*Assigned task*.
For the listing below, work out the number of lines that hold "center" and return that number alone.
**** Exercise data ****
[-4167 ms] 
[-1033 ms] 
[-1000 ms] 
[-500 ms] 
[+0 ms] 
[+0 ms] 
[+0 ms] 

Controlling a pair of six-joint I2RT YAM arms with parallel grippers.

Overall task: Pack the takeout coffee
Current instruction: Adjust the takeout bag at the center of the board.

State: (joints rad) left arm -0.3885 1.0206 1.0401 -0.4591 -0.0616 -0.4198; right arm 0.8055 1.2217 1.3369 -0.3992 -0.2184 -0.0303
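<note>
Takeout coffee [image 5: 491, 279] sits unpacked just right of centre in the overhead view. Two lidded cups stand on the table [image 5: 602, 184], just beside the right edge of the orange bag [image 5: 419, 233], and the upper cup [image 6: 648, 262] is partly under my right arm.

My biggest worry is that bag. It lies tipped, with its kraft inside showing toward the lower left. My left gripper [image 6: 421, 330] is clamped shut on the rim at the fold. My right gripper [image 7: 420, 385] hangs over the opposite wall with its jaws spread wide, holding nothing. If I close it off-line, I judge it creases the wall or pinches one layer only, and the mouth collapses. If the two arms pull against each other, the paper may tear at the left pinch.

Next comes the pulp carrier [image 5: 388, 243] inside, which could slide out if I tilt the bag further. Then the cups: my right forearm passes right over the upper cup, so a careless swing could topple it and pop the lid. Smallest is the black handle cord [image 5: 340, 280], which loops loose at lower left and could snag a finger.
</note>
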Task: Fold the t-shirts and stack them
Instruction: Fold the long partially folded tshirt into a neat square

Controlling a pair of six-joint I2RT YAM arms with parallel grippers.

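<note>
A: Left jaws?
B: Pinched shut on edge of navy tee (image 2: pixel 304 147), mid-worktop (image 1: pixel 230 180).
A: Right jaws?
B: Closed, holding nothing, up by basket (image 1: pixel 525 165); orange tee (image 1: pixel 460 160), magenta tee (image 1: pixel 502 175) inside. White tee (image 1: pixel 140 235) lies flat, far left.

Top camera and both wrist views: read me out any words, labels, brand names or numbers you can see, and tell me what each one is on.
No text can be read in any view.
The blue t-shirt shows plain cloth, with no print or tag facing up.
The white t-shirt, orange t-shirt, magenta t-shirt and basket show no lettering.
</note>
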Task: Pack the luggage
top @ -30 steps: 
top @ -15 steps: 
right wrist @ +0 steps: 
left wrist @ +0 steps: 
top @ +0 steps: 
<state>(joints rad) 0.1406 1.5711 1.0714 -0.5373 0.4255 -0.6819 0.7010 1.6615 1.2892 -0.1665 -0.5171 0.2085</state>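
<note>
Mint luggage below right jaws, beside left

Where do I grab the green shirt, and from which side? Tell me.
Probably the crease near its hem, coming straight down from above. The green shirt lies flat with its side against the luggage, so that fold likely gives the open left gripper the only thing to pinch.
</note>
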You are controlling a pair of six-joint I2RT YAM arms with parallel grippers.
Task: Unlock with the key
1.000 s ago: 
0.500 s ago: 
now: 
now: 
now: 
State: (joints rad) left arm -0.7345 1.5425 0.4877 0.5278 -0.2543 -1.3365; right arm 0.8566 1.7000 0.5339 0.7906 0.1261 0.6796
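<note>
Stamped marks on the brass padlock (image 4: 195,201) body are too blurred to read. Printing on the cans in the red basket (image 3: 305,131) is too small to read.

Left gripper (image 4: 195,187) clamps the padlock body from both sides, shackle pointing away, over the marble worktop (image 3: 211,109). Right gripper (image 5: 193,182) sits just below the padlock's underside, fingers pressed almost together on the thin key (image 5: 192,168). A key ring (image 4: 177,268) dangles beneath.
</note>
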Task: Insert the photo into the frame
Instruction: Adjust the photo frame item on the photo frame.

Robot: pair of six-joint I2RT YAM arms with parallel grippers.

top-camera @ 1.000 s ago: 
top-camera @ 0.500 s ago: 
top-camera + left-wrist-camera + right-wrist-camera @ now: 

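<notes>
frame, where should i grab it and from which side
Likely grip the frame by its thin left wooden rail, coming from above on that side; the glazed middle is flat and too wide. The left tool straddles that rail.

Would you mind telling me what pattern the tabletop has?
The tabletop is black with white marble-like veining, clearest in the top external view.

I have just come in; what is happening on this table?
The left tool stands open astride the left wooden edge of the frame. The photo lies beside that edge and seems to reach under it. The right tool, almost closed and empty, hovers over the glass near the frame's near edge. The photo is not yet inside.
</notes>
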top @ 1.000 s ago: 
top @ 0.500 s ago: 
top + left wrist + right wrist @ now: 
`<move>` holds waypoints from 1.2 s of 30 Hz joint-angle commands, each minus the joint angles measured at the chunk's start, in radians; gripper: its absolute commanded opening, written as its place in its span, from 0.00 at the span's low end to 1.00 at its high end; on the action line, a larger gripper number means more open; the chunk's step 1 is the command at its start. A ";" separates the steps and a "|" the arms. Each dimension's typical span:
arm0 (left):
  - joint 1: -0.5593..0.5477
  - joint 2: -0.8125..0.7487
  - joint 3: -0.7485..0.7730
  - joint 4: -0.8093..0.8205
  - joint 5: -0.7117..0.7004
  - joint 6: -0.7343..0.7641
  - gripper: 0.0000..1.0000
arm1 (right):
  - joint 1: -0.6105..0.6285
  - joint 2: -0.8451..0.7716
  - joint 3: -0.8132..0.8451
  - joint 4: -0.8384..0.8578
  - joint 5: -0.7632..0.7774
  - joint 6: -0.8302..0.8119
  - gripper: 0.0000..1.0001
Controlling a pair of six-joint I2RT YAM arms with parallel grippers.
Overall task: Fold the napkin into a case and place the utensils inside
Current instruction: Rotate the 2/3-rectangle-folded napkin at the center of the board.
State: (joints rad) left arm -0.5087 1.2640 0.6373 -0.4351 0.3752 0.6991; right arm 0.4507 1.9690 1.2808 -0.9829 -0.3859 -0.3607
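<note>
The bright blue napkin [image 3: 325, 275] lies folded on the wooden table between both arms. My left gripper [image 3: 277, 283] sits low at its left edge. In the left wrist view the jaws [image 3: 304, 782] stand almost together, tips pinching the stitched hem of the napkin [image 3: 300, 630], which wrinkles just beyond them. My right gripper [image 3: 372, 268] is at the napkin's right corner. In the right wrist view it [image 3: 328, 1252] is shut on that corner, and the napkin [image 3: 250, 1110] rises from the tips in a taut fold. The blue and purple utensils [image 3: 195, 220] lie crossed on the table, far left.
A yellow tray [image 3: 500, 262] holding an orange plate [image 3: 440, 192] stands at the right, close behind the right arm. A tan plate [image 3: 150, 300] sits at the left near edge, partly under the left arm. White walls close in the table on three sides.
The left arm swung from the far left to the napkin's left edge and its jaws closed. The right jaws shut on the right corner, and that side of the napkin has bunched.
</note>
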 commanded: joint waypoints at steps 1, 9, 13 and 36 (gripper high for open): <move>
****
*Result of this task*.
2